§ **Instructions for the task**: Quote, with no changes, the lines that run from the top of the material to the line with "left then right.", both included.

§ **Dataset excerpt**:
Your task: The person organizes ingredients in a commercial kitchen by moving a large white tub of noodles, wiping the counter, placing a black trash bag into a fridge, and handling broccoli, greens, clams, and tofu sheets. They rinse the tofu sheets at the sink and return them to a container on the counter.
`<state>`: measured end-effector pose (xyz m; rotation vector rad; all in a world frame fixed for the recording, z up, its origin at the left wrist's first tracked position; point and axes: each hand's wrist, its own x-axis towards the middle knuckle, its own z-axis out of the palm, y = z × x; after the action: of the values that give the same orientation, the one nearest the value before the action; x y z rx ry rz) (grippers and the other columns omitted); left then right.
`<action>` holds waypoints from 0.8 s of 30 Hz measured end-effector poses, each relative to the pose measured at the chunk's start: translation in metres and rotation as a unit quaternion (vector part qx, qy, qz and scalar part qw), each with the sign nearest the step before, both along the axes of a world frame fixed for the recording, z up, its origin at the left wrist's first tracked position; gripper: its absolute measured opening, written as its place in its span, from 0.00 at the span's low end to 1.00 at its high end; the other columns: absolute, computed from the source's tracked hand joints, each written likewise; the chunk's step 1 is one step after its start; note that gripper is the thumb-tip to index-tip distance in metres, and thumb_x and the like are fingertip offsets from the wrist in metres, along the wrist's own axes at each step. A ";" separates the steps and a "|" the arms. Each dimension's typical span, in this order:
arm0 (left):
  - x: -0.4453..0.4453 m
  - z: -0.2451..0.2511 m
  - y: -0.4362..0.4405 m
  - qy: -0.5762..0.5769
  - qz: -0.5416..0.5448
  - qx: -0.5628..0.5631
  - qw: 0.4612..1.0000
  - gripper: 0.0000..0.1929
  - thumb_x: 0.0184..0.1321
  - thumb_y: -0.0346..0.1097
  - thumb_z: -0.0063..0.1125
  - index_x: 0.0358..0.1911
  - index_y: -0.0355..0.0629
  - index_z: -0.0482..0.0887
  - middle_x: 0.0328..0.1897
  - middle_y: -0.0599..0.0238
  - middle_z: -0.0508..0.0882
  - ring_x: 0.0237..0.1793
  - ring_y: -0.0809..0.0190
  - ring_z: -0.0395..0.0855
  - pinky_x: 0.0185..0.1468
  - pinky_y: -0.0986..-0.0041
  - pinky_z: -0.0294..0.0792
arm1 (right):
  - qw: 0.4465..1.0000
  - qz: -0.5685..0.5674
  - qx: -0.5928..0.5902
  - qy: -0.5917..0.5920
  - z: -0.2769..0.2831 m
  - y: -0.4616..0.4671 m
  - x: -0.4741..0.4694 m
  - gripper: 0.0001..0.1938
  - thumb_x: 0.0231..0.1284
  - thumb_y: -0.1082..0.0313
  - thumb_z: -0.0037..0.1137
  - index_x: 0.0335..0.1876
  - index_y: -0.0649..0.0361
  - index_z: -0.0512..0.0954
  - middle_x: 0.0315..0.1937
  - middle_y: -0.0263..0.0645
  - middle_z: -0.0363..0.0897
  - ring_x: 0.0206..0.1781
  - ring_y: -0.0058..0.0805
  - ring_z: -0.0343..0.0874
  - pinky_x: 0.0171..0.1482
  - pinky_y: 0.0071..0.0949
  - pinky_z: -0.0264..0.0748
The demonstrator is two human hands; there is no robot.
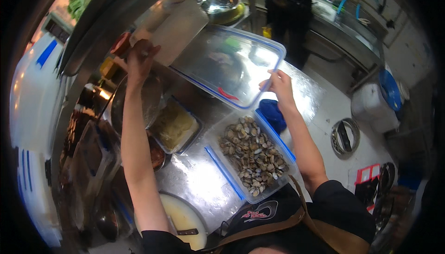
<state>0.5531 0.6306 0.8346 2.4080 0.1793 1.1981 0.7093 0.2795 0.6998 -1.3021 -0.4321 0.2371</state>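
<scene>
My right hand (281,86) grips the near right corner of a large clear plastic lid (208,70) with a blue seal. A red chilli-like piece (227,94) shows on or through the lid. My left hand (140,57) is raised beside a pale, flat board or lid (177,24); blur hides whether its fingers hold anything. Close to my body, a clear plastic box (212,136) full of small clams (252,153) stands uncovered, with its blue-edged side flaps folded out. A dark blue cloth (272,115) lies between the box and my right forearm.
A tub of pale food (175,125) and a metal pot (137,97) stand left. A knife (187,232) rests on a round cutting board (180,212). A metal bowl (220,4) sits at the back. Another person (292,14) stands beyond the steel table (194,174).
</scene>
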 end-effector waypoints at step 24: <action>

§ **Exercise output**:
Your task: The person organizes ingredients in a commercial kitchen by moving a large white tub of noodles, wiping the counter, placing a black trash bag into a fridge, and handling broccoli, greens, clams, and tofu sheets. They rinse the tofu sheets at the sink and return them to a container on the counter.
`<state>`: measured end-effector pose (xyz m; rotation vector rad; all in a world frame fixed for the recording, z up, its origin at the left wrist's first tracked position; point and axes: each hand's wrist, its own x-axis towards the middle knuckle, its own z-axis out of the palm, y = z × x; after the action: of the values that give the same orientation, the one nearest the value before the action; x y z rx ry rz) (grippers and the other columns omitted); left then right.

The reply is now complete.